- Description of the task
Your task is to repeat the lines below exactly, excluding any pictures they contain.
==*==
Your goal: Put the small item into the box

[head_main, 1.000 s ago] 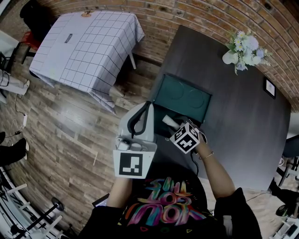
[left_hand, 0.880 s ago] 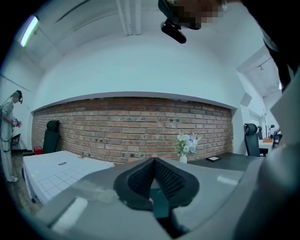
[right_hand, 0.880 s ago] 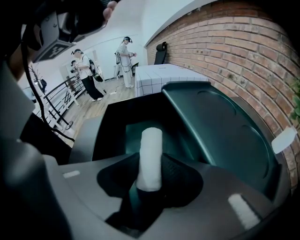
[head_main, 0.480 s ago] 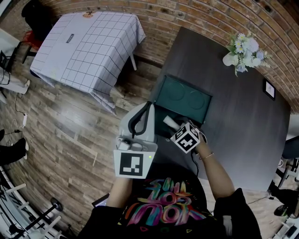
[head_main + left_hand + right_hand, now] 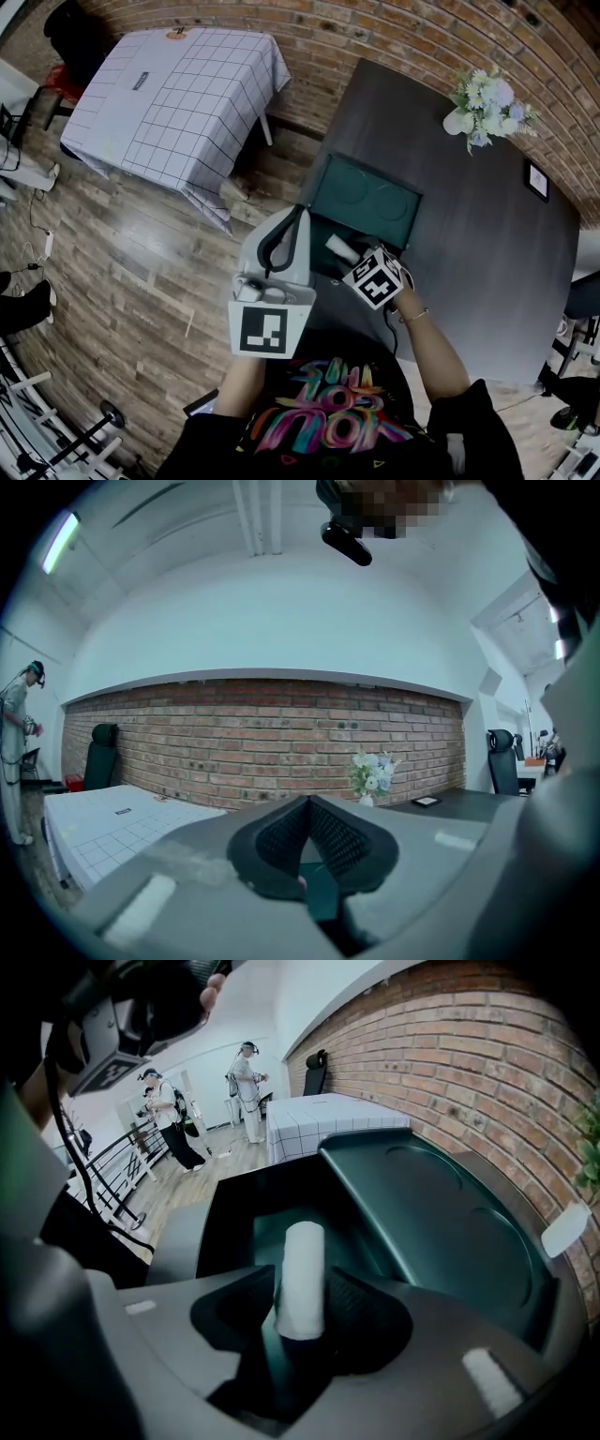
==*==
- Result of this task
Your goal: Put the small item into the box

[head_main, 1.000 s ago] 
[left_hand, 0.880 s ago] 
[right_hand, 0.880 s ago] 
[head_main, 0.480 s ago] 
[head_main + left_hand + right_hand, now] 

Nothing more is required for this answer.